[Requirement] Please look for the string "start" below and report every line in which it occurs.

Material provided: Begin

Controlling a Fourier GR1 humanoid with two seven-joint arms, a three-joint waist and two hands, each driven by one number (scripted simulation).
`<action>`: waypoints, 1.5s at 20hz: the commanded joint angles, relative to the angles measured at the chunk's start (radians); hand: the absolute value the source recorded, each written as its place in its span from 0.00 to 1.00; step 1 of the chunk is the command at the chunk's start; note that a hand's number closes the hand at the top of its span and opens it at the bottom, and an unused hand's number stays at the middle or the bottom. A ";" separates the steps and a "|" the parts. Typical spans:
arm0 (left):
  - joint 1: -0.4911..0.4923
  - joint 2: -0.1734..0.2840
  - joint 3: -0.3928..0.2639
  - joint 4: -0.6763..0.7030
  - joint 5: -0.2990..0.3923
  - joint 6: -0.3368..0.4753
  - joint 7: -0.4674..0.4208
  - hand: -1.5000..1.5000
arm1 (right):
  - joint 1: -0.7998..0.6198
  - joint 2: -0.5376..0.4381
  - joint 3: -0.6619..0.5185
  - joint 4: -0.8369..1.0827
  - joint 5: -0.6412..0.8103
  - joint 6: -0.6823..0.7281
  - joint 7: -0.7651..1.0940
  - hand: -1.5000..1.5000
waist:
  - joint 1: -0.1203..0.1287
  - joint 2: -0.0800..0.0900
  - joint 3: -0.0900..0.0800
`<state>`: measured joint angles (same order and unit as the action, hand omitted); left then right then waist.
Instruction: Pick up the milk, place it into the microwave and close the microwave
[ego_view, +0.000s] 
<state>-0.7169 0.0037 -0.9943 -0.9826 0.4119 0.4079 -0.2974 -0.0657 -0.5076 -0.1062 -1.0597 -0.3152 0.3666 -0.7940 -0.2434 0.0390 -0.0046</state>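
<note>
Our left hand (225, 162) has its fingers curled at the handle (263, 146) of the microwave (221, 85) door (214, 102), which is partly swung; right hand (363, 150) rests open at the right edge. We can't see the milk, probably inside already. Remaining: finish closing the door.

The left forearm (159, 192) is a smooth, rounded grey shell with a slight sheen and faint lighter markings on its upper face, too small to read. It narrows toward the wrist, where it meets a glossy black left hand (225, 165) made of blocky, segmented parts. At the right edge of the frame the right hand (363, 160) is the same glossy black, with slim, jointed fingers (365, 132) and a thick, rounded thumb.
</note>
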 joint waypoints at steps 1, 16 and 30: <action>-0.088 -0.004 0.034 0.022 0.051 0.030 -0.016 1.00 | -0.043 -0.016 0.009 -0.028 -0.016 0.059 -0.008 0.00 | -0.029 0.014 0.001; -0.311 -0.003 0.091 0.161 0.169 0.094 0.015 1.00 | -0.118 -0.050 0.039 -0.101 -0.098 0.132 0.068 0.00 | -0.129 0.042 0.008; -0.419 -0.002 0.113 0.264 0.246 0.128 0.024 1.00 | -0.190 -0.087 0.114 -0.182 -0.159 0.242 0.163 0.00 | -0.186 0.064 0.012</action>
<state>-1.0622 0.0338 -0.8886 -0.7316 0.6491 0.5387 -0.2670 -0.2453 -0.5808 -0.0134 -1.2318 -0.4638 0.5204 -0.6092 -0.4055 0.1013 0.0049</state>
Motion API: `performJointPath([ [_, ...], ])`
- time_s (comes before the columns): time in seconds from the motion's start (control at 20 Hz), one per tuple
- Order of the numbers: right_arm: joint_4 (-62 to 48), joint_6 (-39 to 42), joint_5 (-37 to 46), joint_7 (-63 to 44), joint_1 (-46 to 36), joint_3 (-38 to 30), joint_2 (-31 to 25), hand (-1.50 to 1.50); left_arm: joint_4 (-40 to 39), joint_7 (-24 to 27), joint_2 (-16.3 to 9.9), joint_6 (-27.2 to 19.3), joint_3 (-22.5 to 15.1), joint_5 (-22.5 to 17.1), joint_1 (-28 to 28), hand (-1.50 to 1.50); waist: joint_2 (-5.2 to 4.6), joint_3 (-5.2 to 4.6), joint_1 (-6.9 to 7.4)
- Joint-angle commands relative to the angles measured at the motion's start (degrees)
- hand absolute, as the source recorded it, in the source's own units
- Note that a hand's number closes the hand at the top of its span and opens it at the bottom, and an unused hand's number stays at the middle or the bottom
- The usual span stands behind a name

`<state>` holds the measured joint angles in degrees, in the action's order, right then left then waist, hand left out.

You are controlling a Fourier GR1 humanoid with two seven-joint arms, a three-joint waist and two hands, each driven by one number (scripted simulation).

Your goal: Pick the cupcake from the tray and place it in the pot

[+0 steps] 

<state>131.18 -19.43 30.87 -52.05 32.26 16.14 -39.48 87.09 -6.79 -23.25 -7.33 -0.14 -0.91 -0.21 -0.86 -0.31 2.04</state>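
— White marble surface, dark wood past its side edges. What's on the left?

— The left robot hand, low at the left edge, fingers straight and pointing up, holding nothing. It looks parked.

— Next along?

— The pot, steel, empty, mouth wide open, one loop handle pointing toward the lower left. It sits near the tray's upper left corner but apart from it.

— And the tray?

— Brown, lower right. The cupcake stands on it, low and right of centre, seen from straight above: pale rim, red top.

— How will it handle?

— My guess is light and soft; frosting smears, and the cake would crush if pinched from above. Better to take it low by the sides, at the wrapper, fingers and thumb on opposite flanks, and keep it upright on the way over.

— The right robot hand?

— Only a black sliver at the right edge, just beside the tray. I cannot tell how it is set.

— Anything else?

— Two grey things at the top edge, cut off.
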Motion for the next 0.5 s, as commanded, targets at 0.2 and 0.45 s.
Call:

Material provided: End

[Solution to this exercise]
`<action>`: waypoints, 1.5s at 20hz: the commanded joint angles, relative to the angles measured at the chunk's start (radians); hand: the absolute value the source recorded, each written as its place in its span from 0.00 to 1.00; step 1 of the chunk is the command at the chunk's start; note that a hand's number closes the hand at the top of its span and opens it at the bottom, and an unused hand's number stays at the middle or the bottom. A ";" separates the steps and a "|" the parts. Typical spans:
- time_s (comes before the columns): time in seconds from the motion's start (control at 20 Hz), one per tuple
- Joint-angle commands relative to the angles measured at the motion's start (degrees)

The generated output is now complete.